I’ve been thinking about welfare lately, for no apparent reason. I left a comment on another blog a few days ago on the subject – that’s probably why it’s on my mind. My thoughts run thusly:

I have no problem with welfare, in theory. Everyone needs help once in a while, and I’m happy to lend a hand. No problem. But I think that if a person gets welfare (or food stamps, or any kind of government assistance) they should be required to do some service for the government in return. You get welfare? Great, it’s your turn to go pick up trash in the ditches for a few hours.

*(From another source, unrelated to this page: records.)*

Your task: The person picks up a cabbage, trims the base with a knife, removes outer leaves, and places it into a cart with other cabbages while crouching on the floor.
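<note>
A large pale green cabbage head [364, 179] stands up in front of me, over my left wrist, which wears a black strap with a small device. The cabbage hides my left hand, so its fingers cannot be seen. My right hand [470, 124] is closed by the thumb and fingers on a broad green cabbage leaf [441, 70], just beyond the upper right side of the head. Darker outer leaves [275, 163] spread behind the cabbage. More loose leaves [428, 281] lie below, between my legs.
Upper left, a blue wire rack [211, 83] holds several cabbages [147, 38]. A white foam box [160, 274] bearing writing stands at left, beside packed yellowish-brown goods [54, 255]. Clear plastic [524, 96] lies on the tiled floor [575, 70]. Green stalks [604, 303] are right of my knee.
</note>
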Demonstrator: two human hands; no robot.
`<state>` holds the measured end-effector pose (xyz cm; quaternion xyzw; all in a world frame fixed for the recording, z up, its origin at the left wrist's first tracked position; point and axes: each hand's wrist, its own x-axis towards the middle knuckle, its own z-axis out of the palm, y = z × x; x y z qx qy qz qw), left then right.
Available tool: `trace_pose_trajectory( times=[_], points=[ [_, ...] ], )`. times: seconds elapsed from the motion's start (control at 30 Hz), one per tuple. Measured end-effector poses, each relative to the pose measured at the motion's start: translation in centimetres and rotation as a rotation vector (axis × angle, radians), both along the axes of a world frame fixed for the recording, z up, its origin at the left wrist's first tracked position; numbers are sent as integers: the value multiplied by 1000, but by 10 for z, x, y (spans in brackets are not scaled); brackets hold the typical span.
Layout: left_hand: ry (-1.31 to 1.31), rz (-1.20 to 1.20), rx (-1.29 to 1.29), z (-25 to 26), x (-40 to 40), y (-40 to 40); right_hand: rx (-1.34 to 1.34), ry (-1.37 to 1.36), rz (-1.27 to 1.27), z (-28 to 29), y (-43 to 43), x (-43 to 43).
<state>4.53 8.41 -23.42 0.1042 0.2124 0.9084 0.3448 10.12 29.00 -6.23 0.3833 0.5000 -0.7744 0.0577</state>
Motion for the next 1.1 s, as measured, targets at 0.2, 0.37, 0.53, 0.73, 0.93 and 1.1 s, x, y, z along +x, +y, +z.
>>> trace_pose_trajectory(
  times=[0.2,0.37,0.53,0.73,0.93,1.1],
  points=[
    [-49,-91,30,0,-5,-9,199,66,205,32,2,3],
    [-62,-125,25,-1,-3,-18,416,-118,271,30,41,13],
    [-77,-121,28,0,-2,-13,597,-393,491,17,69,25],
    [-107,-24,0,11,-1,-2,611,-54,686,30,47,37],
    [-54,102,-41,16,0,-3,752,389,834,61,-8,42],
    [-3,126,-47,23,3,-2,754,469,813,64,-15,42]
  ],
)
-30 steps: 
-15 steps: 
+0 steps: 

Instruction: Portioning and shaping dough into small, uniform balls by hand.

I know, I know… “You can’t expect me to work, I don’t have any education, and I have kids.” Simple. If everyone who’s on welfare (or whatever) is required to work, say, fifteen hours a week, then some of those people could put in their fifteen hours by watching other people’s children. The disabled could do whatever they’re capable of doing. I can think of lots of things that need to be done, too. Shovel sidewalks for the elderly. Pick up garbage in the parks. Paint over graffiti. Help with Katrina restoration. Teach someone to read. Help at the soup kitchen. Mow vacant lots. Can you imagine how much better life would be if all these things (and more) got done? And it wouldn’t cost us a penny – we’re already giving the money away, we might as well get something in return.

I’m not talking about humiliating people by making them do work no one else wants to do – I’m simply saying that if you get money from the state, you should earn it somehow. A side benefit would be to give people in the program a sense of purpose and some pride.


Take responsibility for once…

The Bush administration has set new records on ducking responsibility. The latest is former FEMA director Michael Brown, the one who was in charge of emergency management when hurricane Katrina blew half of Louisiana off the map. He’s already testified before Congress once, and said that he thought he did a bang-up fantastic job. If I remember right, his exact words were something like, “I get it. I get emergency management and I’m good at it.” Now he’s been called again to testify in front of Congress. This time it seems he’s wildly pointing fingers at everyone else, claiming that this person lied and that person didn’t do their job.

Well, the point is, Mr. Brown, that you may indeed have done a wonderful job yourself, but the administration you were managing fell flat and was caught looking like the Keystone Cops. Being the head of that administration means more than a nifty title and a HUMONGUS paycheck – it means that you take responsibility for that administration’s success or failure. In this case, it failed, and you were in the driver’s seat. Quit making excuses. If FEMA needed more money or manpower, tell Congress. But don’t point fingers.

If I were in a position to hire Mr. Brown for his next job I wouldn’t. Not because of the FEMA failure, but because of his personal failure to take responsibility. ‘Nuff said.